Small and Medium Businesses in Virginia Cited Among Best Healthcare Workplaces Nationally

by James C. Sherlock

There are a lot of problems in Virginia healthcare starting with staff shortages, especially nurses, and our COPN incumbent protection system.

So, it is not an easy thing to compete and grow in the healthcare space.

But two Virginia companies are doing so and succeeding in ways such businesses must, by being great places to work and by avoiding the COPN grinder.

In 2022, no Virginia organization earned a place in Fortune’s 30 Best Large Workplaces in Health Care.  

But we did have two companies in its best small and medium healthcare companies list:

One key to success: neither competes directly with a core business of a COPN-protected monopoly.

American Retirement Homes/Americare Plus offers assisted living facilities and home health care.

The corporation has chosen a business model that can work in a COPN environment.

  • In American Retirement Homes‘ assisted living business space in six locations in Virginia, it does not compete with the big healthcare monopolies. It does not offer nursing homes.
  • In Americare Plus’ home health market, the industry is very competitive. Americare Plus has expanded to ten locations in Virginia.

Americare Plus

The company does well as measured by its growth and employee satisfaction measures.

Pediatric Therapy Studio is a compelling business in Tyson’s Corner. It’s employees are:

  • Board-Certified Behavior Analysts;
  • Speech-Language Pathologists;
  • Occupational Therapists; and
  • Registered Behavior Technicians.

Applied Behavior Analysis (ABA) therapy programs are very challenging. The

goal is to increase behaviors that are helpful and decrease behaviors that are harmful or affect learning. ABA therapy programs can help: Increase language and communication skills; Improve attention, focus, social skills, memory, and academics.

ABA therapy, a science, is centered on play by the children at Pediatric Therapy Studio.

Speech therapy is another serious science, individualized by necessity. Pediatric Therapy Studio offers it both in-person and by teletherapy.

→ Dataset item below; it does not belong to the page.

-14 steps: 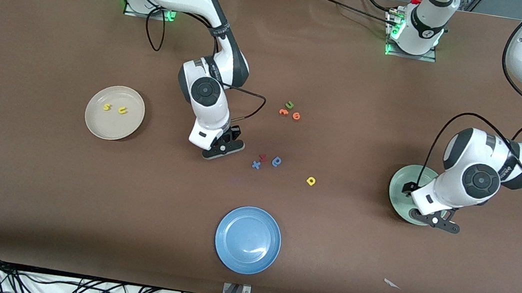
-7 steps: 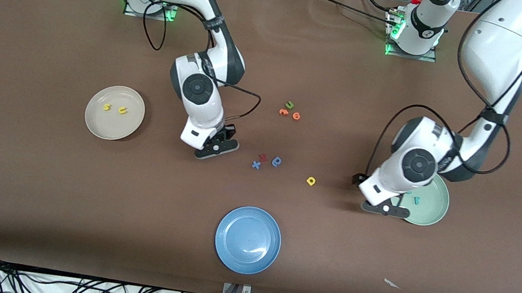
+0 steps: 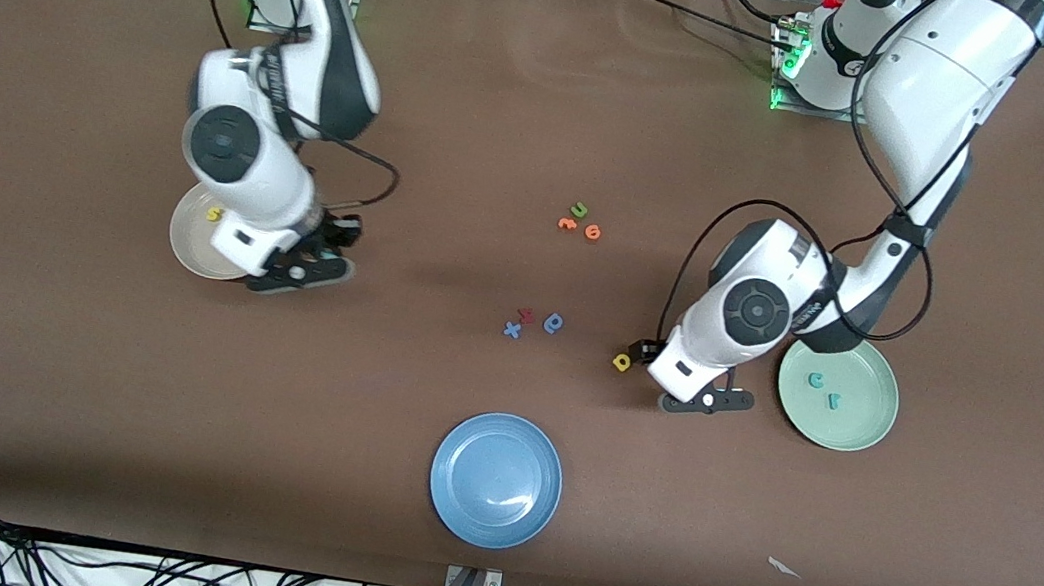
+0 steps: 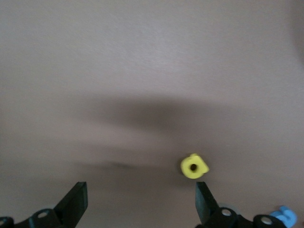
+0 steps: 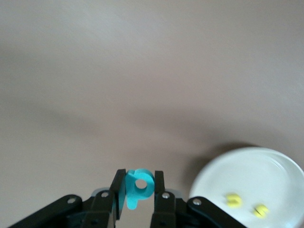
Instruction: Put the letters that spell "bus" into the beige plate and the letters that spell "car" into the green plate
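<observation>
**Over the tabletop: "b" nearly at the beige plate, "a" next for the left arm**

At the right arm's end, right claw [image 5: 136,190] is clamped on the teal "b" [image 5: 138,186], hanging over bare tabletop [image 3: 465,114] just beside the beige plate [image 3: 186,241]. Yellow "s" [image 3: 213,214] is already in it; the right wrist view shows a second yellow letter [image 5: 259,210] with it. Key relation: the plate lies just off the claw's side, toward the table's end, so I'd judge a short sideways shift before release.

Left claw [image 4: 137,202] is wide open, empty, low over the tabletop. Yellow "a" [image 4: 194,167] lies flat just ahead of one finger [image 4: 204,199], off-centre, so it needs a small lateral correction. Left arm is clearly nearer it. Teal "c" [image 3: 814,379] and "r" [image 3: 834,400] sit in the green plate [image 3: 862,431].
</observation>
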You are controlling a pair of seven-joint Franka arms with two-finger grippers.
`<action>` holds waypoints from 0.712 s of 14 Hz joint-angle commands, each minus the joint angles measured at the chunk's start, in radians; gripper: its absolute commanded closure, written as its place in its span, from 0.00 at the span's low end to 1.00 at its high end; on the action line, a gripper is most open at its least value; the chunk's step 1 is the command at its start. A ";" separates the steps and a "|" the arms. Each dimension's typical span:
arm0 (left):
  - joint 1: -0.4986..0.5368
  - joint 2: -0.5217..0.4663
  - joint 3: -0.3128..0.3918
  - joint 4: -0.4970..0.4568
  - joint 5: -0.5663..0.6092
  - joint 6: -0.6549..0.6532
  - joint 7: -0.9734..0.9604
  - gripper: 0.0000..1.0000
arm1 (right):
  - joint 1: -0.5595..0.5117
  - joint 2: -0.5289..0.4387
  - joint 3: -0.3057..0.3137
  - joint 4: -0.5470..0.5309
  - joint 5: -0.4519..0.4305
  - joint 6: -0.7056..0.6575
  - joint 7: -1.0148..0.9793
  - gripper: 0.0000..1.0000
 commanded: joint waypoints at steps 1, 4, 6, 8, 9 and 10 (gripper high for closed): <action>-0.044 0.070 0.009 0.091 -0.026 -0.013 -0.090 0.00 | 0.010 -0.101 -0.089 -0.161 -0.004 0.033 -0.081 0.86; -0.073 0.127 0.013 0.153 -0.025 -0.011 -0.191 0.00 | 0.009 -0.116 -0.161 -0.306 0.002 0.136 -0.127 0.87; -0.082 0.145 0.016 0.167 -0.023 -0.009 -0.217 0.01 | 0.002 -0.084 -0.184 -0.346 0.003 0.174 -0.152 0.86; -0.098 0.153 0.020 0.168 -0.017 0.007 -0.240 0.04 | -0.022 -0.035 -0.196 -0.356 0.005 0.184 -0.150 0.86; -0.098 0.154 0.022 0.167 -0.016 0.023 -0.242 0.05 | -0.025 0.005 -0.196 -0.359 0.006 0.206 -0.149 0.86; -0.098 0.154 0.022 0.165 -0.014 0.032 -0.242 0.10 | -0.025 0.037 -0.196 -0.362 0.007 0.223 -0.149 0.86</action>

Pediatric occupational therapy teaches children to handle the activities of daily living.

Those challenges may be due to developmental delay, sensory processing difficulties, ADD/HD, autism spectrum disorders, chromosomal differences, injury, trauma, and many others.

Importantly in Northern Virginia, the staff speak Arabic, Farsi, French, Urdu and Spanish in addition to English.

As for the COPN incumbent in Northern Virginia:

  • Inova Children’s Hospital, co-located with Inova Fairfax Hospital, features trauma and surgical rehabilitation.
  • Inova Loudoun in Leesburg offers outpatient services similar to those offered at Pediatric Therapy Studio.

If you have ever tried to drive from Tysons to Leesburg in the past decade, you will understand that Pediatric Therapy Studio and Inova Loudoun are, as a practical matter, not outpatient competitors.

Bottom line. In both of these businesses, management is doing a lot of things right. Employees who like their jobs and employer are more likely to do their jobs well.

Both have threaded needles in selecting healthcare markets in which they need not compete directly against the core businesses of COPN-protected incumbents and thus have avoided the COPN process.

And they are doing it well.

We can hope their stories encourage others.